Historians See Parallels Between Lincoln and Obama

President Barack Obama has often said that one of his heroes is America's 16th president, Abraham Lincoln.

President Obama has made no secret of his admiration for Abraham Lincoln, often invoking his name and his memory. Mr. Obama kicked off his presidential campaign two years ago at the Old State Capitol in Springfield, Illinois where Mr. Lincoln gave his famous "House Divided" speech.

When Barack Obama took the oath of office last month, he put his hand on the same Bible Abraham Lincoln used to swear his oath.

Wednesday, Mr. Obama attended a performance at Ford's Theatre in Washington, where President Lincoln was assassinated in 1865. He told the crowd that even in the middle of the American Civil War, Lincoln insisted on finishing the U.S. Capitol building as a symbol of unity.
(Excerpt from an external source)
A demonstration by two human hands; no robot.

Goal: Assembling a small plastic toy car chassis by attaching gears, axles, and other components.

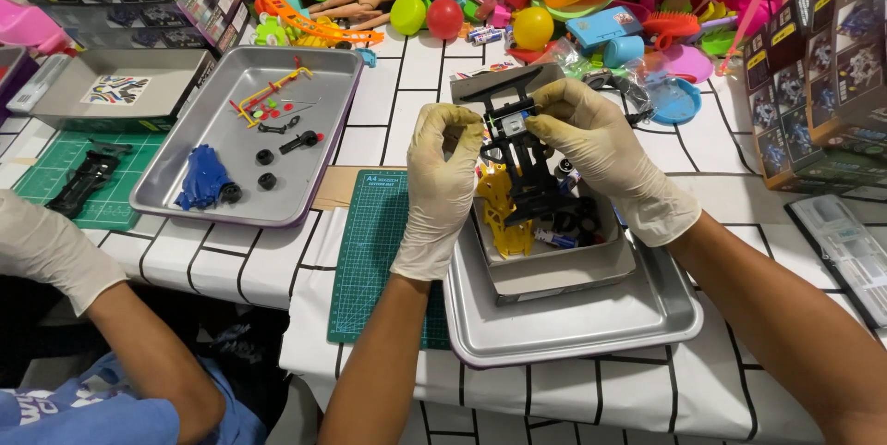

"It is this sense of unity that is so much a part of Lincoln's legacy," Mr. Obama said. "For despite all that divided us - north and south, black and white - he had an unyielding belief that we were, at heart, one nation, and one people."

Acclaimed presidential historian Doris Kearns Goodwin says she believes Mr. Obama feels a genuine connection to Abraham Lincoln.

"There does seem to be this connection, certainly in Obama's heart and mind, between the mentor that he would like to believe Lincoln is; and you cannot have a better mentor," Goodwin said.

Former Senator George McGovern, who is also a historian, agrees that the similarities between the two men run deeper than them both being tall, skinny Illinois politicians of modest origins.

"I think both Abraham Lincoln and Barack Obama have large egos," McGovern said. "That is not a criticism, it is is almost required by anybody running for the presidency."

McGovern claimed the Democratic nomination for president in 1972, but lost the election in a landslide to former President Richard Nixon. He said for both Mr. Lincoln, and Mr. Obama, the large ego is combined with humility, and that the two have other traits in common.

"Both of these men are strong people, I think both had keen intellects, I think both had a driving ambition to exceed," McGovern said.

Historians say Mr. Lincoln suffered from what would be recognized today as severe depression.

George McGovern related this story about Mr. Lincoln.

"He said to one of his fellow legislators one day that he no longer carried a knife for fear he would slash his wrist or his throat in one of these spells of despondency," he said. "He talked a lot about suicide in his younger days."

McGovern says the profound sadness of Mr. Lincoln is one trait Mr. Obama does not seem to share, but that the current president does seem to have a remarkable ability to keep calm in turbulent times.

Historian Goodwin says Abraham Lincoln's tremendous inner strength made him able to hold the country together at its time of greatest peril, the civil war.

"I think what it is that we see when we look into his life story, is somebody who triumphs again and again over adversity," Goodwin said. "Ernest Hemingway once wrote 'everyone is broken by life, but afterwards many are strong in the broken places.'"

In her book Team of Rivals, Goodwin describes how Abraham Lincoln made the decision to bring into his cabinet all of his chief opponents for the Republican nomination, insisting the country needed the strongest minds available. She says Barack Obama is emulating his hero is this respect.

"He remembered what Lincoln had done by being willing to surround himself with these powerful people, and he put in Hillary Clinton as secretary of state, Joe Biden as vice president, three Republicans into his top circle," Goodwin said.

Some analysts and historians caution that it is too early for any comparisons between Mr. Obama and Mr. Lincoln, since Mr. Obama has been in the White House for less than a month, and his leadership skills have yet to be tested. But George McGovern says he believes Abraham Lincoln would be delighted to see Mr. Obama in the White House.

"Even though Lincoln was a Republican, and Barack is a Democrat, I have no doubt who Lincoln would have voted for in 2008," McGovern said. "And I think he would rejoice to see that a Black man is now holding the highest office in the land. I have no doubt about that."

President Obama paid tribute to Mr. Lincoln at the U.S. Capitol, saying he feels special gratitude to the man who in many ways made his own story possible. President Lincoln signed the Emancipation Proclamation, ordering slaves to be freed in the southern states that did not recognize his authority as president. The move eventually led to the abolition of slavery in the United States.